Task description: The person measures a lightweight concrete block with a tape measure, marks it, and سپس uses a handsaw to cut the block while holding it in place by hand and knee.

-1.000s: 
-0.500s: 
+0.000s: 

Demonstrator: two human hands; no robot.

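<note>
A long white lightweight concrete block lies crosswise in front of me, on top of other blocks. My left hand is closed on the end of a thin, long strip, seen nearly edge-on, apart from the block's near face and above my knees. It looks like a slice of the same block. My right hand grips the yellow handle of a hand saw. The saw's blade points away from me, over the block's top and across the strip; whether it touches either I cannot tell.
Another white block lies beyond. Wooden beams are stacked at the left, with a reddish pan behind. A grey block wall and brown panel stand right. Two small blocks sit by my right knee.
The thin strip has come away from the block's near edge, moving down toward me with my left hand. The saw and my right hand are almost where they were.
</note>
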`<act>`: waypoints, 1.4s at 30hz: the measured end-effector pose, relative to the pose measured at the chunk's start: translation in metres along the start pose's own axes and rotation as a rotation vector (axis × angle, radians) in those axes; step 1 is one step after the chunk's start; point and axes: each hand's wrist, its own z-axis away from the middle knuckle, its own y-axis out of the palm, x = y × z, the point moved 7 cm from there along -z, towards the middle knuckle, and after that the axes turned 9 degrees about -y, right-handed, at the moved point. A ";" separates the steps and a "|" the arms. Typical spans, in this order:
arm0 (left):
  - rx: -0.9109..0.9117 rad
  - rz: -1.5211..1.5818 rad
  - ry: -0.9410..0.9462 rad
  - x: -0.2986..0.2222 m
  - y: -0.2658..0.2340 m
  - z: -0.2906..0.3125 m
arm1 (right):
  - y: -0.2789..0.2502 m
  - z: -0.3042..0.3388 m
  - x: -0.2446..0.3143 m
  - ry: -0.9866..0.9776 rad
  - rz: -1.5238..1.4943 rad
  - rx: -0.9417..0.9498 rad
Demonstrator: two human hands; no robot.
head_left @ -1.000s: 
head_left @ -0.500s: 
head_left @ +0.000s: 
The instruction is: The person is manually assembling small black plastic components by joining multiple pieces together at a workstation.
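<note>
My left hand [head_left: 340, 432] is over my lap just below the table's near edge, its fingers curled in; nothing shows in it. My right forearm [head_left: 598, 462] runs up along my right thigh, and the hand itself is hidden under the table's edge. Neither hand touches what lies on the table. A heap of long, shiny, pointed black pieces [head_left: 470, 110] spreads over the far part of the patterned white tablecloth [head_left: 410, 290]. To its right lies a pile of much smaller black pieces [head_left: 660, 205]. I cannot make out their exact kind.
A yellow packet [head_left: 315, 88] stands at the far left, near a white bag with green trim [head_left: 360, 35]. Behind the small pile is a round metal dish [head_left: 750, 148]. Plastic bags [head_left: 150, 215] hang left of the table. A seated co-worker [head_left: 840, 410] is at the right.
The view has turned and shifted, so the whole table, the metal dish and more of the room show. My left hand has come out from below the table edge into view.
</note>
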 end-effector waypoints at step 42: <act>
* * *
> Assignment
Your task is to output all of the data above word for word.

> Result of the task
Task description: The person measures a lightweight concrete block with a tape measure, marks it, and سپس uses a handsaw to cut the block while holding it in place by hand and knee.

-1.000s: 
-0.500s: 
+0.000s: 

Demonstrator: two human hands; no robot.

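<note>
A long white lightweight concrete block lies crosswise in front of me, on top of other blocks. My left hand is closed on the end of a thin, long strip, seen nearly edge-on, apart from the block's near face and above my knees. It looks like a slice of the same block. My right hand grips the yellow handle of a hand saw. The saw's blade points away from me, over the block's top and across the strip; whether it touches either I cannot tell.
Another white block lies beyond. Wooden beams are stacked at the left, with a reddish pan behind. A grey block wall and brown panel stand right. Two small blocks sit by my right knee.
The thin strip has come away from the block's near edge, moving down toward me with my left hand. The saw and my right hand are almost where they were.
</note>
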`<act>`: waypoints, 1.4s at 30hz: the measured end-effector pose, relative to the pose measured at the chunk's start: translation in metres along the start pose's own axes and rotation as a rotation vector (axis × angle, radians) in those axes; step 1 is one step after the chunk's start; point and axes: each hand's wrist, its own z-axis away from the middle knuckle, its own y-axis out of the palm, x = y × z, the point moved 7 cm from there along -z, towards the middle knuckle, and after that the axes turned 9 degrees about -y, right-handed, at the moved point. A ";" separates the steps and a "|" the arms. Typical spans, in this order:
arm0 (left):
  - rx: -0.9109..0.9117 rad
  - rz: -1.5211..1.5818 rad
  - ry: -0.9410..0.9462 rad
  - x: -0.2986..0.2222 m
  - y: -0.2658..0.2340 m
  - z: -0.2906..0.3125 m
arm1 (right):
  - y: -0.2789..0.2502 m
  - z: -0.3042..0.3388 m
  - x: -0.2446..0.3143 m
  - ry: -0.9866..0.9776 rad
  - rz: -1.5238..1.4943 rad
  - rx: -0.9417..0.9498 rad
Demonstrator: two human hands; no robot.
head_left @ -1.000s: 
head_left @ -0.500s: 
head_left @ +0.000s: 
The instruction is: The person is manually assembling small black plastic components by joining multiple pieces together at a workstation.
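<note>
My left hand [head_left: 340, 432] is over my lap just below the table's near edge, its fingers curled in; nothing shows in it. My right forearm [head_left: 598, 462] runs up along my right thigh, and the hand itself is hidden under the table's edge. Neither hand touches what lies on the table. A heap of long, shiny, pointed black pieces [head_left: 470, 110] spreads over the far part of the patterned white tablecloth [head_left: 410, 290]. To its right lies a pile of much smaller black pieces [head_left: 660, 205]. I cannot make out their exact kind.
A yellow packet [head_left: 315, 88] stands at the far left, near a white bag with green trim [head_left: 360, 35]. Behind the small pile is a round metal dish [head_left: 750, 148]. Plastic bags [head_left: 150, 215] hang left of the table. A seated co-worker [head_left: 840, 410] is at the right.
The view has turned and shifted, so the whole table, the metal dish and more of the room show. My left hand has come out from below the table edge into view.
</note>
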 end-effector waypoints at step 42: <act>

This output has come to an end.